(Collection entries)
══════

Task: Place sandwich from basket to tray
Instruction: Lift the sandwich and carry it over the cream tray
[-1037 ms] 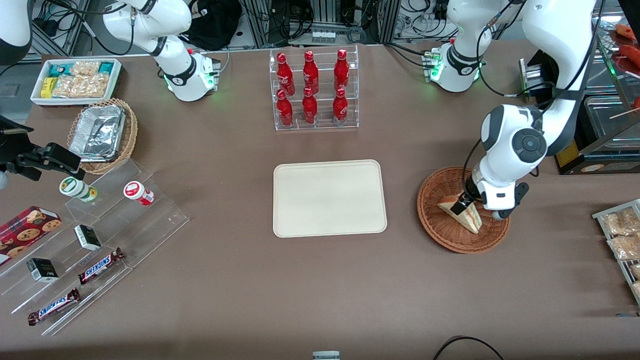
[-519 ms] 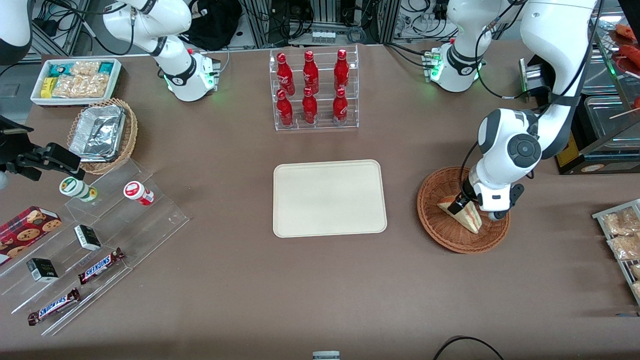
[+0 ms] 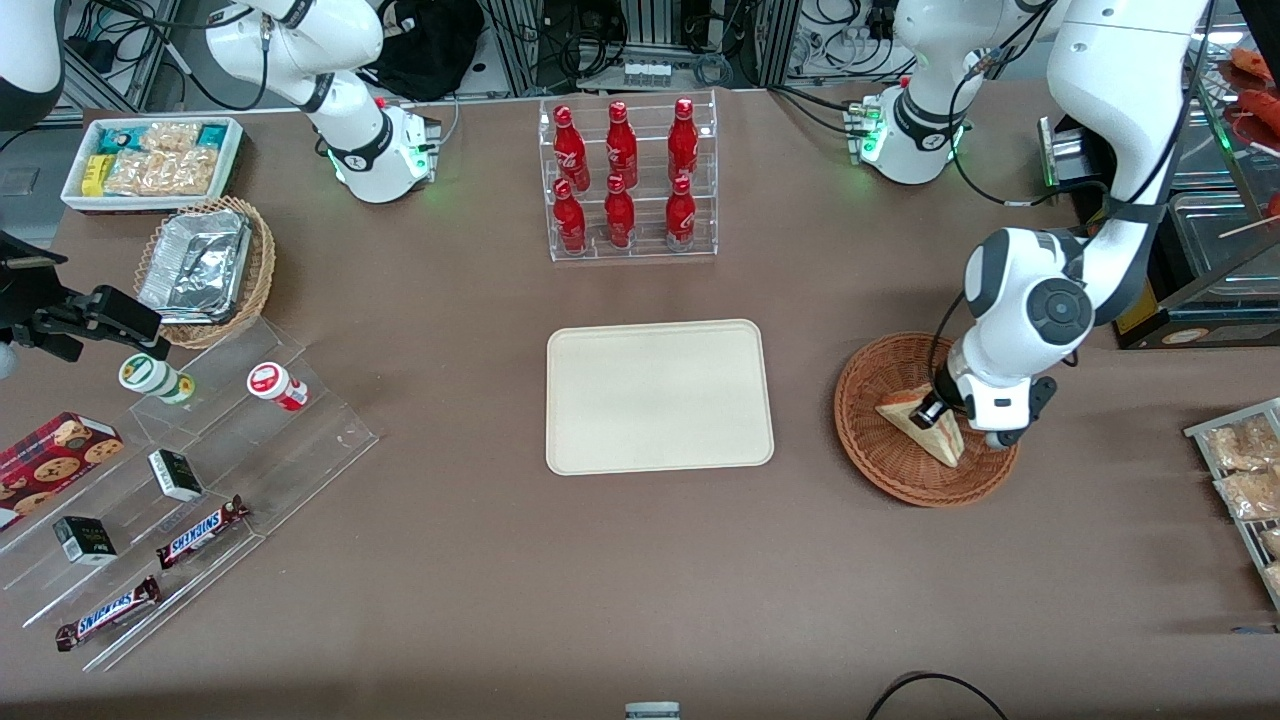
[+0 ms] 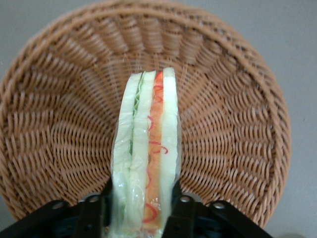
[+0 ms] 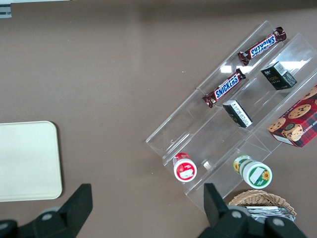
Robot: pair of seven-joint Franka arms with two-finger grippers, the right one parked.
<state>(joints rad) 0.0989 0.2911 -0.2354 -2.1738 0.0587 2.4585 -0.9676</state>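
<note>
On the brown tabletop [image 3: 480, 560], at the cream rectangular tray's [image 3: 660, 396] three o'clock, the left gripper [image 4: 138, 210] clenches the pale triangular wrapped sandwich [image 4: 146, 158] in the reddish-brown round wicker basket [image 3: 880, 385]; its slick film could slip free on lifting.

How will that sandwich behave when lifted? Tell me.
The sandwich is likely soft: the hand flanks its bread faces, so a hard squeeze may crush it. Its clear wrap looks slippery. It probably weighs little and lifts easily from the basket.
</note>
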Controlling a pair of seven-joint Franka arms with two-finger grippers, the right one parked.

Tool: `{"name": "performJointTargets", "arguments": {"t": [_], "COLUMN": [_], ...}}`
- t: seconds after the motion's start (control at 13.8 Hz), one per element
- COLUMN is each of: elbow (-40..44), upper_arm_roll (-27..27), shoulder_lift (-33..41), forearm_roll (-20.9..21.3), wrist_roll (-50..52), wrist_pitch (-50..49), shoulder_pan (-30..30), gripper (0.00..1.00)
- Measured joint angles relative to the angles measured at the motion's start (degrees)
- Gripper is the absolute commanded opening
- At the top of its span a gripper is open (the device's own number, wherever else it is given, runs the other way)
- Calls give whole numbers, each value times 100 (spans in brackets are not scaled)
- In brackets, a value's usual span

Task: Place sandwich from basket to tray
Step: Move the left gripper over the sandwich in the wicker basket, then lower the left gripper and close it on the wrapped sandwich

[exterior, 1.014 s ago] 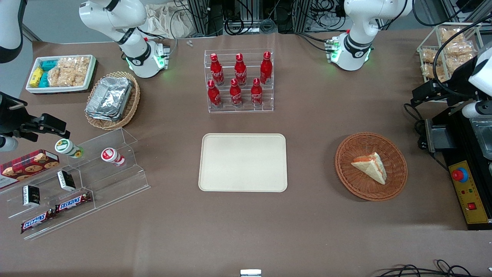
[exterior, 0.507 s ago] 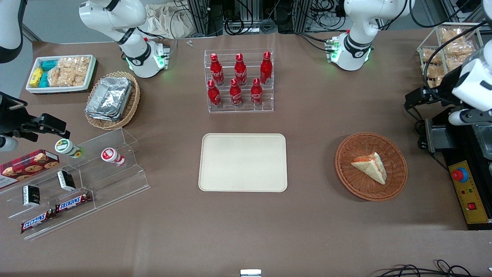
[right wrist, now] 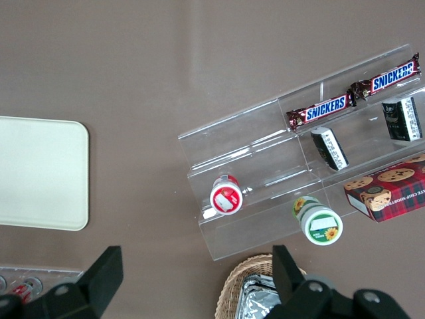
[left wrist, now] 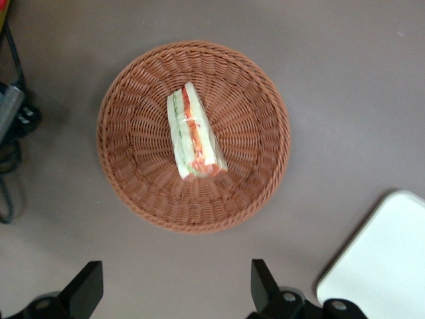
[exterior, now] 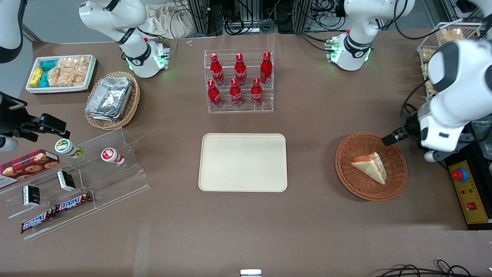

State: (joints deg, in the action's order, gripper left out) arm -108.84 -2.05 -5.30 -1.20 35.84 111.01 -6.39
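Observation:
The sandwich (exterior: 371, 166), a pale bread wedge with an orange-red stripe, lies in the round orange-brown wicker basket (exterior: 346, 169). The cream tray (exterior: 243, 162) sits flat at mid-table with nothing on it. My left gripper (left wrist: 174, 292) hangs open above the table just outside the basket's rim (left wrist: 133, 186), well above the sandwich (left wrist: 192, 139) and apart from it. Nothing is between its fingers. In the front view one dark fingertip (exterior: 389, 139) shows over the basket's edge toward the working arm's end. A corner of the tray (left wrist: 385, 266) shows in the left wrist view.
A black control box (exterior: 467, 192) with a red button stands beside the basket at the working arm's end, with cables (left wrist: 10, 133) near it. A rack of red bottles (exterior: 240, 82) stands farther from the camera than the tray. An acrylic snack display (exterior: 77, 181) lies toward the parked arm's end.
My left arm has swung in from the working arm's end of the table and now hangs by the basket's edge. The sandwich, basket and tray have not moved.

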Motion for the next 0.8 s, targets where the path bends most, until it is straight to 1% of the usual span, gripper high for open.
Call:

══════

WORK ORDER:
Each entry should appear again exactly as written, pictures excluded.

SOLUTION TO THIS EXERCISE:
Task: Place sandwich from basket to tray
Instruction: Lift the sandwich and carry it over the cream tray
[-1037 ms] 
[-519 ms] 
[+0 ms] 
[+0 ms] 
[+0 ms] 
Robot: pair of seven-joint Franka arms with two-finger grippers, the right one parked.
<state>(joints rad) 0.0989 0.2911 -0.2354 -2.1738 0.0587 2.4585 -0.9676</state>
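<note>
On the brown tabletop [image 3: 480, 560], at the cream rectangular tray's [image 3: 660, 396] three o'clock, the left gripper [image 4: 138, 210] clenches the pale triangular wrapped sandwich [image 4: 146, 158] in the reddish-brown round wicker basket [image 3: 880, 385]; its slick film could slip free on lifting.

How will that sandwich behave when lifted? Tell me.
The sandwich is likely soft: the hand flanks its bread faces, so a hard squeeze may crush it. Its clear wrap looks slippery. It probably weighs little and lifts easily from the basket.
</note>
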Controlling a pair of seven-joint Franka arms with two-finger grippers, the right one parked.

Tool: `{"name": "performJointTargets", "arguments": {"t": [_], "COLUMN": [_], ...}}`
- t: seconds after the motion's start (control at 13.8 Hz), one per element
- COLUMN is each of: elbow (-40..44), upper_arm_roll (-27..27), shoulder_lift (-33..41), forearm_roll (-20.9..21.3), wrist_roll (-50..52), wrist_pitch (-50..49), shoulder_pan (-30..30), gripper (0.00..1.00)
- Measured joint angles relative to the angles measured at the motion's start (degrees)
- Gripper is the absolute commanded opening
- At the top of its span a gripper is open (the device's own number, wherever else it is given, runs the other way)
- Calls give whole numbers, each value times 100 (spans in brackets are not scaled)
- In brackets, a value's usual span

Task: Place sandwich from basket to tray
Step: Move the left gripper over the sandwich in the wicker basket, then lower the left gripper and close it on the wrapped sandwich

[exterior, 1.014 s ago] 
[exterior, 0.507 s ago] 
[right wrist, now] 
[left wrist, now] 
[exterior, now] 

State: (joints deg, in the action's order, gripper left out) arm -108.84 -2.05 -5.30 -1.20 35.84 111.01 -6.39
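Observation:
The sandwich (exterior: 371, 166), a pale bread wedge with an orange-red stripe, lies in the round orange-brown wicker basket (exterior: 346, 169). The cream tray (exterior: 243, 162) sits flat at mid-table with nothing on it. My left gripper (left wrist: 174, 292) hangs open above the table just outside the basket's rim (left wrist: 133, 186), well above the sandwich (left wrist: 192, 139) and apart from it. Nothing is between its fingers. In the front view one dark fingertip (exterior: 389, 139) shows over the basket's edge toward the working arm's end. A corner of the tray (left wrist: 385, 266) shows in the left wrist view.
A black control box (exterior: 467, 192) with a red button stands beside the basket at the working arm's end, with cables (left wrist: 10, 133) near it. A rack of red bottles (exterior: 240, 82) stands farther from the camera than the tray. An acrylic snack display (exterior: 77, 181) lies toward the parked arm's end.
My left arm has swung in from the working arm's end of the table and now hangs by the basket's edge. The sandwich, basket and tray have not moved.
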
Motion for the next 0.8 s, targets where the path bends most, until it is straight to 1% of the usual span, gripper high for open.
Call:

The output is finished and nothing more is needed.